***
Saat Tooru pergi, aku masih datang. Memeluknya untuk sekedar berkata 'sampai jumpa', dan mengiringi lepas landasnya ke bagian lain dari dunia.
Namun saat Hajime pergi, kami bahkan sudah tak saling bicara. Setelah beberapa hari sebelumnya aku berteriak di depannya, bahwa ia tak menepati janjinya.
Padahal janji itu hanyalah kesepakatan sepihak yang tak pernah secara langsung ia setujui. Dan belasan tahun ini aku hanya hidup dengan delusi tentangnya, tanpa menyadari bahwa Hajime punya rencana lain untuk masa depannya sendiri.
***
"Kenapa pesawat?" Tanya Hajime saat itu. Ketika musim panas masih menjadi bagian dari kebersamaan kami. Dengan bentang biru angkasa, dan terik matahari yang menyayat permukaan kulit. Kami tak tahu keberadaan tabir surya waktu itu.
Dari berbagai macam bentuk origami, pesawat adalah satu-satunya yang sering kulipat. Tooru bilang, aku tidak terlalu terampil untuk melipat bentuk lain. Tidak salah. Tapi aku punya alasan lain untuk hal ini.
"Aku selalu berharap bahwa suatu saat nanti aku akan bisa pergi ke belahan dunia lain dengan pesawat ini," ucapku. Menatap birunya langit dengan mengangkat pesawat kertasku tinggi-tinggi.
"Dengan pesawat kertas? Mana mungkin!" Aku mendengar Tooru mencebik. Tapi karena mencemoohku adalah salah satu hobinya, maka aku tidak heran. Dan aku lebih memilih untuk fokus pada Hajime saat itu.

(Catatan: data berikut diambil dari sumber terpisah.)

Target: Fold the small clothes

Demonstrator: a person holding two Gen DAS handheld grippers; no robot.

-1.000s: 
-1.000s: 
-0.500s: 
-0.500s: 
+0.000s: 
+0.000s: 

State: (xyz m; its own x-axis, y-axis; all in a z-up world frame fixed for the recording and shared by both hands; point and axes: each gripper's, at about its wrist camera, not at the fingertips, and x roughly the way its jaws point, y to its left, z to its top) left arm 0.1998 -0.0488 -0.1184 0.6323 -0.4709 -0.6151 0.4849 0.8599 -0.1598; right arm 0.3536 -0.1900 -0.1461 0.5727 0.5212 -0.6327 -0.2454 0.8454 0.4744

Berbeda dengan sahabat kami yang gemar bicara, Hajime jarang menceritakan mimpi-mimpinya. Karena itu lah, aku berpikir bahwa dia akan selamanya di sini. Kalau pun ia pergi, maka itu tak akan jauh dan akan segera kembali.
Namun bayanganku kala itu raib ketika suatu hari dia datang, membawa sepucuk surat dari tempat yang bahkan yang tak pernah aku ketahui keberadaannya.
Dari Amerika, katanya.
"Aku akan belajar ke sana, mulai musim gugur nanti," lanjutnya.
Hanya tersisa satu bulan hingga musim gugur tiba. Dan akhir musim panasku di akhir masa SMA-ku berujung sebuah kekecewaan.
"Kenapa kau tidak pernah bilang padaku sebelumnya?"
"Aku hanya mencari waktu yang tepat. Dan, aku tidak tahu bagaimana harus menyampaikannya padamu."
"Waktu yang tepat yang terpikirkan olehmu adalah sebulan sebelum keberangkatan?"
"Sebulan bukanlah besok. Tenanglah!"
"Hajime, aku─, sudahlah."
Aku mengurungkan kata-kataku karena tak ingin menahannya. Meski batinku terus berkata bahwa aku ingin ia tinggal. Namun, rasanya itu tak cukup adil ketika aku membiarkan Tooru pergi, sementara dia tidak untuk meraih apa yang ia inginkan.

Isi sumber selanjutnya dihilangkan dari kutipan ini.